Bad Credit and Starting a Business: What Are Your Options?
Unfortunately, having a good idea isn’t enough to launch a business. While widespread internet access means the barriers to entry are much lower than they were in previous decades, you still need some amount of money to get your business off the ground. And while it may seem impossible to get started with bad credit, the good news is that alternative options do exist.
5 Alternative Sources of Financing
Before discussing some of the alternative sources of financing you may consider pursuing, let’s start by discussing the real issue: your bad credit. If you want to stand any chance of being a successful entrepreneur and business owner in the long run, you need to improve your credit score. Aside from practicing smart credit behaviors, you may also want to contact a few legitimate credit repair companies to see if they can help by accelerating the process.

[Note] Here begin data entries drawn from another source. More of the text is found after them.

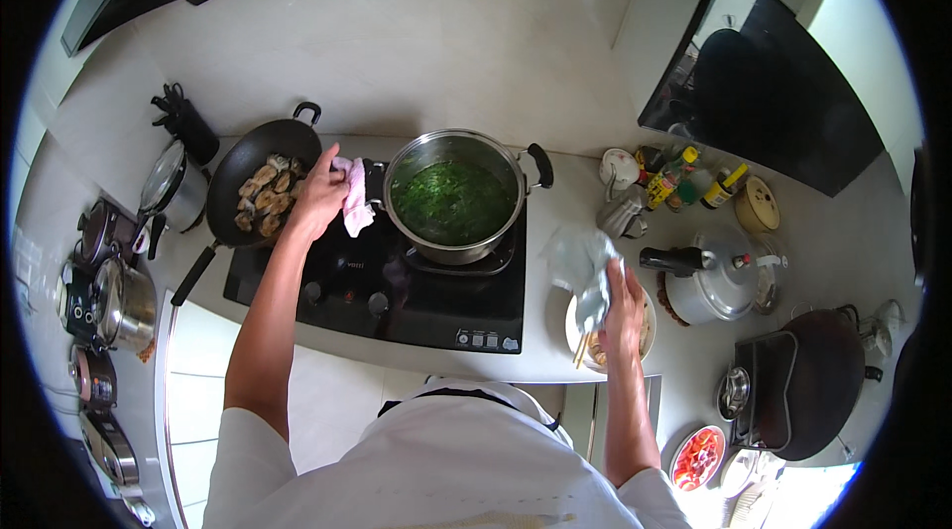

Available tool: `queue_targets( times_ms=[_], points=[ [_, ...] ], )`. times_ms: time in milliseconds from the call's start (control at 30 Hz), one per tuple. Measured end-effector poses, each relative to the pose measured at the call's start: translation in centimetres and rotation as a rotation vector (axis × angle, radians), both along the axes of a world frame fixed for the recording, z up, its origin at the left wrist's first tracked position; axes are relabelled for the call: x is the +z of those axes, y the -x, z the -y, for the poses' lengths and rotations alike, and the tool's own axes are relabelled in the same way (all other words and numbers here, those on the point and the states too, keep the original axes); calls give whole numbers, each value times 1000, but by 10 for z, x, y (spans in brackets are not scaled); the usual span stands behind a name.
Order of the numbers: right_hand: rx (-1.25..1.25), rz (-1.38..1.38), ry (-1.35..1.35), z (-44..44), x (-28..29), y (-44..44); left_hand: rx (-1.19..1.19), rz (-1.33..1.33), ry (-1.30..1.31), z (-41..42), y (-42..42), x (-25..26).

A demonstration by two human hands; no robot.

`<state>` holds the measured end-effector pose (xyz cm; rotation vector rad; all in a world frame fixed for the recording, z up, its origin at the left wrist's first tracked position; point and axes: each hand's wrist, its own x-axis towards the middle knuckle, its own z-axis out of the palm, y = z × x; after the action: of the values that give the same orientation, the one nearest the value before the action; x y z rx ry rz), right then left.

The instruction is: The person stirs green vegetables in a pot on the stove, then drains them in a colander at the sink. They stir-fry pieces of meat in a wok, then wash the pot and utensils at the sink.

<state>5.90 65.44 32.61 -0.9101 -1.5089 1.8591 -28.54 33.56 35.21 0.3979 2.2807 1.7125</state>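
Observation:
My left hand (323, 194) holds a pink cloth (357, 196) against the left handle of a steel pot (455, 252). Chopped leafy greens in liquid (454, 202) fill much of that pot, which stands on the right burner of the black cooktop (446, 313). In my right hand (626, 306) is a crumpled pale cloth (587, 269), slightly blurred, above a bowl (648, 339) with food and chopsticks (580, 352). To the left, browned food pieces (269, 194) lie in a dark wok (223, 187).
A pressure cooker (714, 283), a metal moka pot (622, 211) and several bottles (673, 176) stand right. Further down are a dark round pan (807, 388) and a bowl of cut red food (698, 458). A knife block (192, 129) and a lidded pot (172, 187) stand left.

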Motion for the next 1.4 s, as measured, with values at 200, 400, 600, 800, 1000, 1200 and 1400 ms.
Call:
queue_targets(
  times_ms=[200, 400, 600, 800, 1000, 1200, 1400],
  points=[
    [-239, -151, -426, -29, 38, 117, 163, -187, 78, 1, 8, -27],
    [205, 38, -992, -64, -20, 194, 272, 6, 19, -19, -12, -13],
    [366, 78, -330, -80, -31, 197, 85, 215, -115, -19, -15, -16],
    [389, 99, -539, -50, 1, 190, 31, 170, -116, -7, 10, -50],
    [151, 356, -566, -48, -13, 195, 18, 246, -226, -21, 8, -47],
    [149, 173, -231, -20, 0, 156, 20, 143, -206, -23, 9, -49],
    [-12, 26, -220, 12, -28, 71, -117, -45, -227, -29, -31, -18]
  ],
)
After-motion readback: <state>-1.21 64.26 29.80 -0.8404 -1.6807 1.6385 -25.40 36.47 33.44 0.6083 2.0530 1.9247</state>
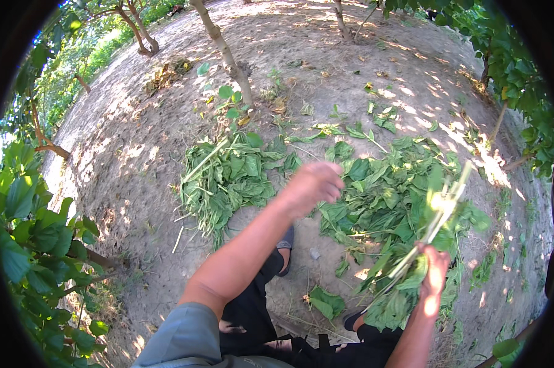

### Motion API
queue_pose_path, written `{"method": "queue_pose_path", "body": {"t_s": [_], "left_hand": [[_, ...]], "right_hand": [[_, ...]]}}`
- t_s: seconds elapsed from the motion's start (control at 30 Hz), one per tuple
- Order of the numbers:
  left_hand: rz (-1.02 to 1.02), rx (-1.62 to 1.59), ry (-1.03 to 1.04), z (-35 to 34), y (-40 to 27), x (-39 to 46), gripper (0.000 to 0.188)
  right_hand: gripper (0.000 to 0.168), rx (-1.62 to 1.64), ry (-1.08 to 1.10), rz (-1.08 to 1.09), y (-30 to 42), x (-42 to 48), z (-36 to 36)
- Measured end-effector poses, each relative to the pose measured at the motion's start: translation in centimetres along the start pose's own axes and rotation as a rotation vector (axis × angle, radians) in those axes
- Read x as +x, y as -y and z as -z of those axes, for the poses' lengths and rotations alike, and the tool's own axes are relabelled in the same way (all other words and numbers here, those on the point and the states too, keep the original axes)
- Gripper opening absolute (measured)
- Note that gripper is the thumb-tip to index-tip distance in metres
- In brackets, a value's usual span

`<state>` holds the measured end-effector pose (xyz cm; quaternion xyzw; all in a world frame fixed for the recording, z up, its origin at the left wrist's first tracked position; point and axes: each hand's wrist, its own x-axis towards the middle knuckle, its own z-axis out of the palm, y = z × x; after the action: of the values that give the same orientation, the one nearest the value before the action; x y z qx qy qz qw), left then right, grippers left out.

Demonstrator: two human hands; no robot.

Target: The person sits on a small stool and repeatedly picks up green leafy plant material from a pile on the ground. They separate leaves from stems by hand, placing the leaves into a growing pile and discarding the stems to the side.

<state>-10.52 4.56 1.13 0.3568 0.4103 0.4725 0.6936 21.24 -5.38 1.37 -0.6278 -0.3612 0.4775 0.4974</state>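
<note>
My right hand (435,269) is closed around a bunch of pale green leafy stems (415,257), which slants up to the right with broad leaves hanging below. My left hand (317,186), blurred, is over the ground between two leaf piles, its fingers curled; whether anything is in it cannot be made out. A large spread pile of cut green leaves (392,188) lies beneath and beyond the bunch. A smaller heap of leaves and stems (231,177) lies to the left of my left hand.
Thin tree trunks (228,60) rise from the dry soil ahead. Leafy branches (33,248) reach in at the left, and more foliage (516,83) hangs at the right. Loose leaves (325,301) lie near my feet. A clump of dry leaves (166,76) is farther off.
</note>
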Motion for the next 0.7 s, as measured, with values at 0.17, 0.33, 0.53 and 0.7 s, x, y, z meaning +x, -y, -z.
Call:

Once you have a plan for improving your credit score and getting your finances back in order, you can turn your attention towards alternative financing options. Here are a few to think about:
- Angels and VC’s
If you’re willing to give up equity in your business and could use a little bit of guidance in addition to capital, angel investors and venture capitalists may be options worth pursuing. Because their goal is to increase the value of the company and get a return on their investment – not reimbursement for a loan – bad credit is irrelevant.
- Microlending
Whereas traditional lending involves a large organization, like a bank or credit union, giving money to a business to fund growth or pay for expenses, a microloan involves peer-to-peer sharing. A person acts as the bank and gives out a loan to a business in return for a higher than normal interest rate. These loans are often extended in situations where access to capital is limited. For example, some microlenders specialize in giving minorities loans, while others work with entrepreneurs and small business owners in third world countries.
- Crowdfunding
While technically a subcategory of microlending, we’ll give crowdfunding its own distinct heading. Crowdfunding is the same as a microloan in the sense that it bypasses banks and credit unions, but different in the sense that it aggregates money from hundreds or thousands of different people. This community effort often leads to extremely high sums of money, with no equity or loan repayment involved.
- Purchase Order Financing
“Purchase order financing involves one company paying the supplier of another company, for goods that have been ordered to fulfill a job for a customer,” Pargon Financial Group explains. “This is an advance and may not be for the entire amount of the supplies, but it will cover a large portion of it. In some cases, companies can qualify for 100% financing.”
While not exactly an option for starting a business, purchase order financing can be helpful when it comes to sustaining business growth amidst cash flow difficulties.
- Grants
If your business is an area that focuses on science or research, you may qualify for a grant from the Small Business Administration (SBA) or a government entity. Grants are awesome because they aren’t loans – meaning you don’t have to repay – and they don’t force you to give up any equity. All you have to do is spend the money according to the specifics outlined in the grant. While the application process can be exhausting, there aren’t many downsides or risks associated with grants.
Don’t Let Bad Credit Hold You Back
Bad credit can hold you back if you aren’t careful. When it comes to attracting lenders, you have to prove that you’re a responsible steward of money. If you aren’t, then your opportunities will be limited. Now’s the time to do something about it.